Pending approval by the Federal Energy Regulatory Commission in early 2017, the pipeline will soon inch from the mountains near Clarksburg, W. Va., a total of nearly 600 miles through central Virginia to North Carolina’s Northampton County, and from there, to its terminus in Robeson County.

It’s an expensive undertaking — the construction impact in North Carolina alone will be about $680 million and create more than 4,400 jobs. Virginia’s Dominion Resources Inc., which will build and operate the pipeline, originally planned to own 45%, while Duke Energy, the nation’s largest utility holding company, would own 40% and Piedmont would own 10%. (Duke agreed to sell an undisclosed portion of its interest in the project to Dominion following the acquisition of Piedmont.) AGL Resources Inc., the Atlanta-based parent company of Virginia Natural Gas Co., will own 5%.

Natural-gas use is expected to increase about 3.5% annually through 2035. “Piedmont saw the growth in demand, and realized it didn’t have enough capacity to meet it,” says Duke Energy’s McGee. “Utilities like Duke and Dominion are moving away from coal and more to natural gas for a lot of reasons. Some are environmental, but also, some plants have just simply aged out and it’s not economical to bring them up to emissions standards. We’ve already retired 11 coal plants in North Carolina and built newer, more efficient gas plants,” including several in eastern North Carolina.

After Duke and Piedmont sought a builder and operator for the pipeline, Dominion won the bidding. Its subsidiary, Dominion North Carolina Power, also supplies about 120,000 electricity customers in northeastern North Carolina, including the Outer Banks. Helping set the stage for the pipeline is North Carolina’s longstanding reliance on a sole source for the entire state’s natural gas. Snaking through the Piedmont countryside west of Charlotte and northward, the Transco pipeline, owned by Tulsa, Okla.-based Williams Cos., began as a single line in the 1950s and has since expanded into four side-by-side lines along the same right of way.

Transco, short for Transcontinental, is the largest natural-gas conduit in the country, carrying 11 billion cubic feet of gas per day, about seven times what the Atlantic Coast Pipeline will carry. It supplies North Carolina, mostly through Piedmont Natural Gas, and much of the East Coast, including half of the gas used in New York City. Branching out from the main transmission line is a web of distribution lines in North Carolina, fueling many users such as Nucor, 200 or more miles from the main line.

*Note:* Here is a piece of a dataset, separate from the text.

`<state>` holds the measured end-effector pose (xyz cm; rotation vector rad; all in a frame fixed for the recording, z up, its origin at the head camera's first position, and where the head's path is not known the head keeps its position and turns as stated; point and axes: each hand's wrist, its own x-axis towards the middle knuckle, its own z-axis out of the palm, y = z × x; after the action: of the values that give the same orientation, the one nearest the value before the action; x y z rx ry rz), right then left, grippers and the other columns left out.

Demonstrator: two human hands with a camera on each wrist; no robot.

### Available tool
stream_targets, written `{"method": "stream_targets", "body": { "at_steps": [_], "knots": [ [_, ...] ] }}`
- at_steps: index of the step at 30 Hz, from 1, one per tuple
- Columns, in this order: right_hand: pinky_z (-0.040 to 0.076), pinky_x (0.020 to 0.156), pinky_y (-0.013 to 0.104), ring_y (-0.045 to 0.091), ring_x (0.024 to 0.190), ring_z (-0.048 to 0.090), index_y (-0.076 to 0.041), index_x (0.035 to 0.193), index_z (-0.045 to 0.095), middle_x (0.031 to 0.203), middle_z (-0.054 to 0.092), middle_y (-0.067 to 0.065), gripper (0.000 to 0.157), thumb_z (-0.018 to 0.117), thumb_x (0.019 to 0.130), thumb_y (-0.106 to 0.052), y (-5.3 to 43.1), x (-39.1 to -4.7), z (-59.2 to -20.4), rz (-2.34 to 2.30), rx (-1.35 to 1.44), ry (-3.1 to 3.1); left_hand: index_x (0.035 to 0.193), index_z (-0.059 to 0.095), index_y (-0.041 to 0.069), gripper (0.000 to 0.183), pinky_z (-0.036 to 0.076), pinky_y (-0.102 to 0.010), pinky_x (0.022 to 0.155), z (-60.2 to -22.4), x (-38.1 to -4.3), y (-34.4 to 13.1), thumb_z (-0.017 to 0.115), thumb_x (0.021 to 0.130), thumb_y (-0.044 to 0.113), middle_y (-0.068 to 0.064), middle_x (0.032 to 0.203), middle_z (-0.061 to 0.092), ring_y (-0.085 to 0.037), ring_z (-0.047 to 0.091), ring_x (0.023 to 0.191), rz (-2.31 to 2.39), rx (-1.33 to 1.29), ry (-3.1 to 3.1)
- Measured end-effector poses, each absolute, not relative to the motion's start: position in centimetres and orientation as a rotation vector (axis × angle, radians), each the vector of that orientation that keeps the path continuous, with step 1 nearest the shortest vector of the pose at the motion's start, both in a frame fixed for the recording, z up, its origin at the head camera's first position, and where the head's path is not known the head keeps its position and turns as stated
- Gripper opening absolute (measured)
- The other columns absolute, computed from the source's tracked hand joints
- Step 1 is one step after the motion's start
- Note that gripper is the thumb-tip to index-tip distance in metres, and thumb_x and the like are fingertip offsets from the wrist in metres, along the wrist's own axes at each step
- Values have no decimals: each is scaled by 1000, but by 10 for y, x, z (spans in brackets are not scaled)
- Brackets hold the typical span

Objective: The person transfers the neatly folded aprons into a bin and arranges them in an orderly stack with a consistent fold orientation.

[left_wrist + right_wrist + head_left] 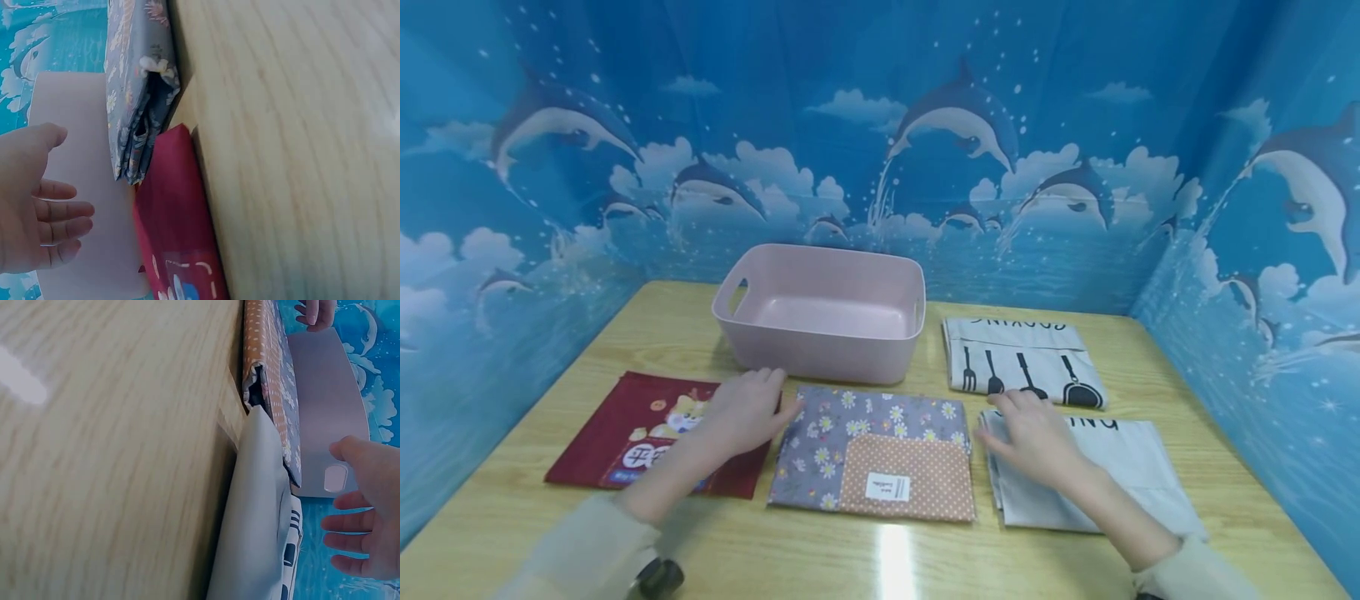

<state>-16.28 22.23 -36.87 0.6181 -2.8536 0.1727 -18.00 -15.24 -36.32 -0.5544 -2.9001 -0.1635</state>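
Note:
My left hand point(745, 412) hovers over the right part of a folded red cloth point(587, 450) with a cartoon animal print, its fingers loosely bent and holding nothing. Between my hands lies a folded grey daisy-print cloth point(812, 467) with a polka-dot pocket and a white label. My right hand point(1030, 433), also holding nothing, is above the left part of a folded pale cloth point(1135, 467) with dark lettering. Behind that one lies another pale folded cloth point(1015, 358), printed with black kitchen tools. Both wrist views show the hands apart from the cloths, fingers relaxed.
A pink plastic basin point(820, 362) with handle holes stands at the back, behind the red and daisy-print cloths. Everything rests on a wood-grain table point(775, 558). Blue dolphin-print curtains point(850, 150) surround the table at the back and sides.

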Motion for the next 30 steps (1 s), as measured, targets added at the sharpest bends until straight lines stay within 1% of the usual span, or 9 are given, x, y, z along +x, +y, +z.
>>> {"method": "stream_targets", "body": {
  "at_steps": [3, 5, 9, 14, 18, 21, 24, 26, 30],
  "knots": [
    [44, 86, 52, 34, 101, 54, 1, 116, 57, 111, 59, 19, 53, 65, 84, -40, 220, -162, -372, 170, 646, -2855, 90, 54, 1, 42, 50, -42, 59, -367, -180, -152, 59, 87, 42, -11, 78, 55, -29, 57, 73, -186, -548, -2926],
    [44, 88, 53, 35, 103, 53, 1, 116, 57, 113, 58, 20, 53, 66, 83, -40, 218, -161, -373, 199, 649, -2872, 88, 53, 2, 40, 49, -42, 60, -370, -180, -152, 59, 87, 42, -10, 77, 55, -29, 58, 72, -212, -545, -2943],
    [41, 92, 55, 39, 110, 51, 2, 117, 56, 118, 56, 23, 53, 66, 84, -38, 214, -159, -375, 323, 595, -2932, 86, 52, 5, 35, 47, -38, 55, -371, -179, -151, 59, 88, 39, -4, 70, 50, -23, 53, 63, -332, -514, -2992],
    [41, 93, 54, 39, 112, 50, 2, 120, 55, 121, 55, 22, 52, 64, 85, -35, 208, -158, -373, 482, 494, -3025, 99, 56, 3, 33, 48, -38, 59, -368, -177, -147, 57, 89, 35, -3, 73, 54, -20, 54, 66, -530, -437, -3125],
    [45, 89, 50, 34, 106, 55, 2, 122, 54, 116, 59, 19, 52, 64, 85, -33, 205, -160, -370, 592, 417, -3098, 105, 57, 2, 35, 50, -39, 66, -366, -177, -145, 56, 90, 34, -2, 74, 59, -16, 55, 66, -678, -407, -3190],
    [51, 79, 44, 27, 95, 59, 1, 122, 55, 107, 62, 14, 51, 66, 83, -31, 201, -161, -368, 667, 357, -3143, 102, 58, 3, 33, 50, -37, 65, -367, -177, -146, 56, 91, 34, -1, 70, 58, -14, 54, 62, -779, -406, -3211],
    [52, 70, 37, 20, 85, 59, 0, 121, 55, 100, 63, 10, 50, 66, 83, -30, 197, -163, -367, 734, 297, -3198, 99, 58, 4, 32, 48, -37, 66, -367, -178, -148, 54, 91, 34, 0, 65, 57, -14, 54, 62, -861, -392, -3231],
    [52, 68, 34, 19, 82, 59, -1, 121, 56, 97, 63, 9, 49, 66, 83, -30, 195, -164, -367, 772, 272, -3231, 100, 58, 4, 33, 49, -38, 69, -368, -178, -149, 54, 92, 35, -1, 69, 59, -15, 56, 67, -899, -385, -3238],
    [53, 71, 37, 21, 85, 60, -1, 116, 58, 96, 65, 9, 44, 68, 82, -27, 193, -164, -369, 837, 274, -3249, 104, 59, 4, 36, 48, -42, 77, -368, -179, -150, 53, 91, 37, -5, 87, 63, -20, 58, 82, -979, -353, -3249]
  ]
}}
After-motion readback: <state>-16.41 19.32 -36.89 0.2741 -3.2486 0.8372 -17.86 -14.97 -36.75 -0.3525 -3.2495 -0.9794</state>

Chaffee, the NCEast Alliance CEO, explains Transco’s limitations. “When you’re at the end of the distribution line, pressure drops as you get farther and farther from the source,” he says. “If all of a sudden you’re in the month of January and have a cold snap, the gas company calls and says, ‘Sorry, we’re going to have to cut your service.’ Major industrial users are the first to go, and if you’re trying to recruit manufacturers, that’s a serious liability.”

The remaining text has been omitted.